L’abuso edilizio: definizione e conseguenze

Altro concetto cardine è quello di abuso edilizio, ossia qualunque intervento effettuato in assenza o in difformità dal titolo edilizio.

Le tipologie di abuso edilizio sono individuate dal seguente gruppo di norme collocato nel Capo II del Titolo IV:

  • art. 31 “Interventi eseguiti in assenza di permesso di costruire, in totale difformità o con variazioni essenziali”,
  • art. 32 “Determinazione delle variazioni essenziali”, secondo cui «l'essenzialità ricorre esclusivamente quando si verifica una o più delle seguenti condizioni:
    • a) mutamento della destinazione d'uso che implichi variazione degli standards previsti dal decreto ministeriale 2 aprile 1968, pubblicato nella Gazzetta Ufficiale n. 97 del 16 aprile 1968;
    • b) aumento consistente della cubatura o della superficie di solaio da valutare in relazione al progetto approvato;
    •  c) modifiche sostanziali di parametri urbanistico-edilizi del progetto approvato ovvero della localizzazione dell'edificio sull'area di pertinenza;
    • d) mutamento delle caratteristiche dell'intervento edilizio assentito;
    • e) violazione delle norme vigenti in materia di edilizia antisismica, quando non attenga a fatti procedurali»;
  • art. 33 “Interventi di ristrutturazione edilizia in assenza di permesso di costruire o in totale difformità”;
  • art. 34 “Interventi eseguiti in parziale difformità dal permesso di costruire”;
  • art. 34 bis “Tolleranze costruttive”;
  • art. 35 “Interventi abusivi realizzati su suoli di proprietà dello Stato o di enti pubblici”
  • art. 37 “Interventi eseguiti in assenza o in difformità dalla segnalazione certificata di inizio attività e accertamento di conformità”;
  • art. 38 “Interventi eseguiti in base a permesso annullato”.

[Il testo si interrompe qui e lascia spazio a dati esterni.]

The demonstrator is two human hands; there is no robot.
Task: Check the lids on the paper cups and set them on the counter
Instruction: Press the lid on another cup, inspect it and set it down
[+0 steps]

Le conseguenze degli abusi edilizi: la sospensione dei lavori 

Cosa accade in caso di abusi edilizi? Il presupposto ricade nell’art  27, comma 1, t.u. edilizia che detta il principio generale in materia di vigilanza stabilendo che «Il dirigente o il responsabile del competente ufficio comunale esercita, anche secondo le modalità stabilite dallo statuto o dai regolamenti dell'ente, la vigilanza sull'attività urbanistico-edilizia nel territorio comunale per assicurarne la rispondenza alle norme di legge e di regolamento, alle prescrizioni degli strumenti urbanistici ed alle modalità esecutive fissate nei titoli abilitativi».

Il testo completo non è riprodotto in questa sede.